Il parlamentare avrebbe diffamato l’amministrazione ericina

Altri sei mesi d’indagini per accertare se il senatore grillino diffamò il Comune di Erice. La vicenda risale ai primi di marzo dello scorso anno quando si votò per il rinnovo del Parlamento nazionale dove lo stesso Santangelo era candidato. Daniela Toscano, in qualità di primo cittadino, appreso del post su Facebook del senatore, denunciò alla Procura della Repubblica il parlamentare per diffamazione aggravata. In particolare, si legge nell’esposto, affermò nel video “d’aver colto sul fatto chi stava staccando il manifesto dei 5 Stelle. Sono stati due Vigili Urbani del Comune di Erice.

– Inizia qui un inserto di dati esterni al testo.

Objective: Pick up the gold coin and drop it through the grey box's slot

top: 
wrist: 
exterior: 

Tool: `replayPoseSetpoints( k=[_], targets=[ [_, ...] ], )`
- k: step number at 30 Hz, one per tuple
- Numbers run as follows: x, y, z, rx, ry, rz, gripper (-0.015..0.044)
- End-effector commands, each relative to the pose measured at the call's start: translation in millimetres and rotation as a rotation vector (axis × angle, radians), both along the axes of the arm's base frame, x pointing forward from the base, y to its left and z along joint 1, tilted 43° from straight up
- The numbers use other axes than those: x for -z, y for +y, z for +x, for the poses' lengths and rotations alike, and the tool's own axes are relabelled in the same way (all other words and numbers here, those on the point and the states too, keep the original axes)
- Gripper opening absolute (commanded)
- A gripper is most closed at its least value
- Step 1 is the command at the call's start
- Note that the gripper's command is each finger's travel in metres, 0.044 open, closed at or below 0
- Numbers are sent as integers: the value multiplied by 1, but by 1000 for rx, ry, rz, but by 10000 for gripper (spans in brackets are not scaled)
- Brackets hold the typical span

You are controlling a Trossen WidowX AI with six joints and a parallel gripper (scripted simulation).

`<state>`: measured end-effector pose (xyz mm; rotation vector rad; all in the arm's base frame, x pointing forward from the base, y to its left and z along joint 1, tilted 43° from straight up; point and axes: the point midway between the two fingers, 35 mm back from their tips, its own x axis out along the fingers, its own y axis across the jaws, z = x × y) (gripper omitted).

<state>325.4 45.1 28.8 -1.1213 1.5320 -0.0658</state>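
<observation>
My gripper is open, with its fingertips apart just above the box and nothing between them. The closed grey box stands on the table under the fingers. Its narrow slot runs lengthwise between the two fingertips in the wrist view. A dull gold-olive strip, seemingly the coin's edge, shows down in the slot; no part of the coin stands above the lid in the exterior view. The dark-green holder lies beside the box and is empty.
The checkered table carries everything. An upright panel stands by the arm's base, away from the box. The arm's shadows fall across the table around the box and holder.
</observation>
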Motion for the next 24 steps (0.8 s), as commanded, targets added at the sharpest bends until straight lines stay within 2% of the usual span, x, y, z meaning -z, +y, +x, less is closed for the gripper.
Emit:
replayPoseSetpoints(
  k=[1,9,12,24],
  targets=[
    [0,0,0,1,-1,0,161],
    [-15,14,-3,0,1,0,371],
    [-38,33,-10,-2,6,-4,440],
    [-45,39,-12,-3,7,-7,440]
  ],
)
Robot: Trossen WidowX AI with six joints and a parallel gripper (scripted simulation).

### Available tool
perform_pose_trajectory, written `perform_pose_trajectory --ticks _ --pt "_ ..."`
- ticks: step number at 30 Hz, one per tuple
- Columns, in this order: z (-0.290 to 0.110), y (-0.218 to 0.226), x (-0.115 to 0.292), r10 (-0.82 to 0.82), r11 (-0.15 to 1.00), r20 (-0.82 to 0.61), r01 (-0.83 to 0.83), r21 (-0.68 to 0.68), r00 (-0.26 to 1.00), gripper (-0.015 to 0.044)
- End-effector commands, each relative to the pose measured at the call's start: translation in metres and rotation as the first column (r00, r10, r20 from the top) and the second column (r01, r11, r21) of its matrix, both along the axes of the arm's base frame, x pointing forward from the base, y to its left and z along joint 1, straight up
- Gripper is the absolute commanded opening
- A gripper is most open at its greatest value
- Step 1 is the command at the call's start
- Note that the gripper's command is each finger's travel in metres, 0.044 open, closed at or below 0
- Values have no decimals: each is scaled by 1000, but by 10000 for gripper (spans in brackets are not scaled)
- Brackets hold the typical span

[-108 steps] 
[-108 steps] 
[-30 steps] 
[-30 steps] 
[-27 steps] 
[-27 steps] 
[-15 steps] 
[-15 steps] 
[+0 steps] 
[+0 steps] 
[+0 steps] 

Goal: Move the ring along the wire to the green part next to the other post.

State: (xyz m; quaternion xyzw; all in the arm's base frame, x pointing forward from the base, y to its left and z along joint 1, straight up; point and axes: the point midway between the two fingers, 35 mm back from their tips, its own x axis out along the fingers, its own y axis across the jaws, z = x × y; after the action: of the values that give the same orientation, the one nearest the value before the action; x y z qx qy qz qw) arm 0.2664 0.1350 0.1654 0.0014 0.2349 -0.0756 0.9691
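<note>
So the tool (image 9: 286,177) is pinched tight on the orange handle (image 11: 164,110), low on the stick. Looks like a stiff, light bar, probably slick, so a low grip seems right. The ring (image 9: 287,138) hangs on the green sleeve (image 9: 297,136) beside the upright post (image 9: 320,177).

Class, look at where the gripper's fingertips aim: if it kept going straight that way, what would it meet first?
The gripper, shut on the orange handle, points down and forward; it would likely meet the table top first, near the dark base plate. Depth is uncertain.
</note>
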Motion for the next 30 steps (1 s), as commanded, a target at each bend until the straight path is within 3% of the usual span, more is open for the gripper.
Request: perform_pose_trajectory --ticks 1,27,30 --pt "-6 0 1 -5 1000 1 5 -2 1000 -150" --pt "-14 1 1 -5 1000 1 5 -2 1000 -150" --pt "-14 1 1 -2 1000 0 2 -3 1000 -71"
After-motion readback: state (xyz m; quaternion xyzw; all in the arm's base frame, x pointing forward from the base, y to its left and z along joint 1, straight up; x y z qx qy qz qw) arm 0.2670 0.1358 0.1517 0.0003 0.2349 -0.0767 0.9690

Abbiamo già avvertito i Carabinieri che sono venuti e hanno verificato la situazione e ora ci spostiamo in Caserma per denunciare i fatti.” Infine, l’immancabile richiamo alla legalità. Accuse che non sono andate giù al Sindaco; soprattutto per i conseguenti commenti che ne derivarono con i soliti leoni da tastiera a sbizzarrirsi con ogni tipo di offesa: da “bastardi” a “infami” passando ad un surreale “Vigili Urbani pagati dalla mafia”. Il primo cittadino ricostruisce la vicenda citando normative ministeriali per l’assegnazione degli spazi sostenendo che gli agenti avrebbero “provveduto a rimuovere quei manifesti che occupavano uno spazio elettorale assegnato ad un’altra forza politica” rimuovendo “non solo quelli dei 5 Stelle, ma anche quelli di altri partiti. Invece, Santangelo ha strumentalizzato il corretto operare della Municipale con l’intento di denigrarne l’immagine insinuando che avrebbero rimosso i manifesti del Movimento con lo scopo di turbare il libero convincimento degli elettori.” Adesso, i PM hanno ritenuto necessario un ulteriore supplemento d’indagine che il GIP di Trapani ha concesso. C’è da dire che il parlamentare non è nuovo ad accuse su presunti “abusi” subiti durante le campagne elettorali. Già l’anno precedente accusò Telesud di strampalati, quanto gravissimi, endorsment su candidati sindaci piuttosto che inviti ai grillini per occasionali vendite di spazi pubblicitari con l’immancabile riferimento ad un regime di monopolio. Affermazioni che gli sono valse una citazione a giudizio della Procura di Trapani e per le quali, il senatore, ha eccepito l’insindacabilità per le guarentigie parlamentari; tradotto, l’immunità “per le opinioni espresse nell’esercizio delle funzioni”. Venerdì, il giudice Giarrusso scioglierà la riserva.